## What needs to be done
Starting at the first line of the records and stopping at the line that contains "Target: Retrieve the", transcribe every line exactly and leave out the pictures.

***** Source material

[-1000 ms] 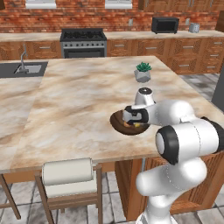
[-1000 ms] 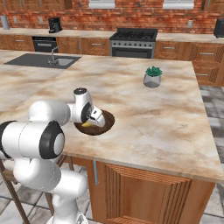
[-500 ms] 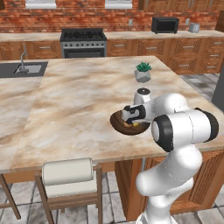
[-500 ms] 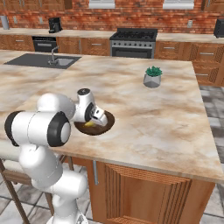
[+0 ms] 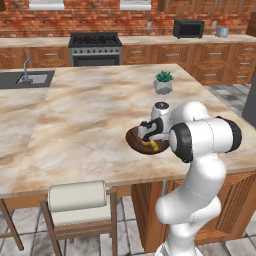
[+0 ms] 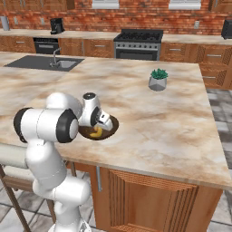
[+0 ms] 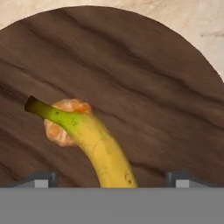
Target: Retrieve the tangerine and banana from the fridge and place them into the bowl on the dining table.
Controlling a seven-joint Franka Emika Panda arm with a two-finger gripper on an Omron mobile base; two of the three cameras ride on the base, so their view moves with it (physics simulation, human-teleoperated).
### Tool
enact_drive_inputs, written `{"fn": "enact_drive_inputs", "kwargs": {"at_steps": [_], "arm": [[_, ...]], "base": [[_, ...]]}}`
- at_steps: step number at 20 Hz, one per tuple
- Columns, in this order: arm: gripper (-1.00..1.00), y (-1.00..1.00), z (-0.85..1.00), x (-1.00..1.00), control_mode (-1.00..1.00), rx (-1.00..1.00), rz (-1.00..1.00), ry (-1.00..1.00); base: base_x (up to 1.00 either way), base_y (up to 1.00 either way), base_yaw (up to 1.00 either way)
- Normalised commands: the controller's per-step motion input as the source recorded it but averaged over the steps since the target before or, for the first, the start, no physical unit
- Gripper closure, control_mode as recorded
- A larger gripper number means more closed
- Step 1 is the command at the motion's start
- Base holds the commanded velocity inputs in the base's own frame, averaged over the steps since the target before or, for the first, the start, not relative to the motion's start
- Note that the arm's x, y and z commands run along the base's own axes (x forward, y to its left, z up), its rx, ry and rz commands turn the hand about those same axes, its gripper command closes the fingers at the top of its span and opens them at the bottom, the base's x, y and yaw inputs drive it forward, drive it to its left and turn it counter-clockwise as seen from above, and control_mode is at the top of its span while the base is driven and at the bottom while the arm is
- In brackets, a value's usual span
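The dark brown wooden bowl (image 7: 144, 87) sits near the front edge of the marbled dining table (image 5: 85, 115). Inside it the yellow banana (image 7: 98, 146) lies partly over the tangerine (image 7: 61, 127), its green stem end pointing away. My gripper (image 7: 110, 179) hovers just above the bowl, open, one fingertip on each side of the banana and neither touching it. From the base views the hand (image 5: 148, 132) hangs over the bowl (image 5: 136, 141), where a bit of banana (image 5: 155, 147) shows. The right base view shows the bowl (image 6: 111, 128), the banana (image 6: 95, 132) and the gripper (image 6: 105, 124). The fridge is out of view.
A small grey potted plant (image 5: 163, 83) (image 6: 158, 79) stands farther back on the table. A white-cushioned chair (image 5: 77, 198) is tucked at the table's near edge. A sink (image 5: 27, 78) and a stove (image 5: 95, 47) lie beyond.
The gripper was shut a second ago and has opened, letting the banana go into the bowl. The arm's elbow has swung slightly.
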Motion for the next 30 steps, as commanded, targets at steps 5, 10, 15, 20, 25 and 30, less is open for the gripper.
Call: {"fn": "enact_drive_inputs", "kwargs": {"at_steps": [5,10,15,20,25,30], "arm": [[-1.0,0.0,0.19,-0.24,-1.0,0.0,0.0,-0.02],[-1.0,0.0,0.87,-0.63,-1.0,0.0,0.0,-0.09],[-1.0,0.0,1.0,-0.82,-1.0,0.0,0.0,-0.11],[-1.0,0.0,1.0,-0.8,-1.0,0.0,0.0,-0.04],[-1.0,-0.01,1.0,-0.97,-1.0,0.0,0.0,-0.01],[-1.0,0.0,0.74,-1.0,-1.0,0.0,0.0,-0.12]], "base": [[0.0,0.0,0.0],[0.0,0.0,0.0],[0.0,0.0,0.0],[0.0,0.0,0.0],[0.0,0.0,0.0],[0.0,0.0,0.0]]}}
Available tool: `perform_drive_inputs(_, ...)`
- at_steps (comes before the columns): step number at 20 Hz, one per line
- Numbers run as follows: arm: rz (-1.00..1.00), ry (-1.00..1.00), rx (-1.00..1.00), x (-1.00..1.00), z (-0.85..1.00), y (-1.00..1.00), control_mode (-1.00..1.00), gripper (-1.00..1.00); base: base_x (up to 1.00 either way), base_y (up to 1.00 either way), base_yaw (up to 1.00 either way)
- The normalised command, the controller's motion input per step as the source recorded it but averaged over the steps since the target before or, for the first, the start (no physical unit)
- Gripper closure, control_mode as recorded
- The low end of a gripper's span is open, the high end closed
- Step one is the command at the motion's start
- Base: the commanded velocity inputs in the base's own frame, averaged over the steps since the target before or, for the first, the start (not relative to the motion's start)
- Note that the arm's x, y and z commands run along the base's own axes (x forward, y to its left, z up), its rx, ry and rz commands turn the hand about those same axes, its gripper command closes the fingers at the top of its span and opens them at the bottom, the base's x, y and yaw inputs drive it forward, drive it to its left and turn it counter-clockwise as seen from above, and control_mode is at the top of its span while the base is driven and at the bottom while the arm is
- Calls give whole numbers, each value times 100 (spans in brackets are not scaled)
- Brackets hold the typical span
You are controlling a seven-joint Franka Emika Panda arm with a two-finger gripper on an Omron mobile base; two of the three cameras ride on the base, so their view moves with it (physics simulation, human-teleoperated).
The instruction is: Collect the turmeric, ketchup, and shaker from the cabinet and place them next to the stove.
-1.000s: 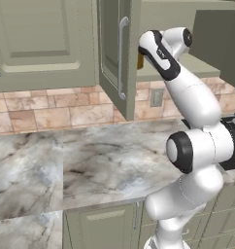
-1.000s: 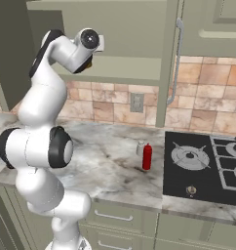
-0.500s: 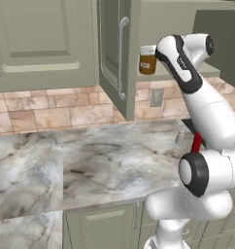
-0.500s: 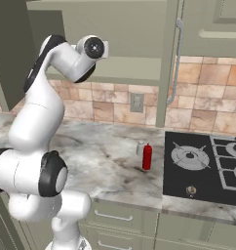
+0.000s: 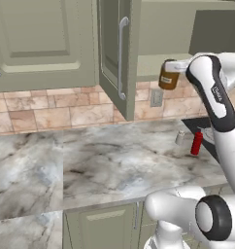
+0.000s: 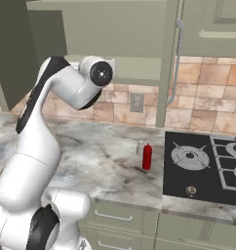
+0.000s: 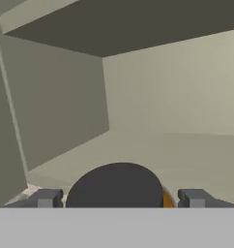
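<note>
In the left base view my gripper [image 5: 170, 72] is shut on the turmeric [image 5: 168, 78], a small orange-brown jar with a dark lid, held in the air just in front of the open cabinet's [image 5: 114, 44] lower shelf. In the hand view the jar's dark lid [image 7: 115, 186] sits between my fingertips [image 7: 47, 197], facing the bare cabinet interior [image 7: 177, 97]. The red ketchup [image 5: 196, 142] [image 6: 147, 156] and the pale grey shaker [image 5: 179, 137] [image 6: 140, 148] stand side by side on the counter just left of the stove [image 6: 203, 168].
The cabinet door [image 6: 166, 63] with its silver bar handle [image 5: 122, 58] stands open, left of the jar in the left base view. A wall outlet [image 6: 136, 102] is on the tiled backsplash. The marble counter [image 5: 90, 165] runs left of the stove.
The arm has swung right and slightly down, carrying the turmeric away from the open door towards the stove side. Ketchup and shaker have not moved.
</note>
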Motion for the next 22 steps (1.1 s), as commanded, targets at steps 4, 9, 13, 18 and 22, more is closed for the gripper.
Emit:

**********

## Written answer
[-1000 ms] 
[-1000 ms] 
[-500 ms] 
[-500 ms] 
[+0 ms] 
[+0 ms] 
[+0 ms] 
Target: Retrieve the tangerine and banana from the fridge and place them into the bowl on the dining table.

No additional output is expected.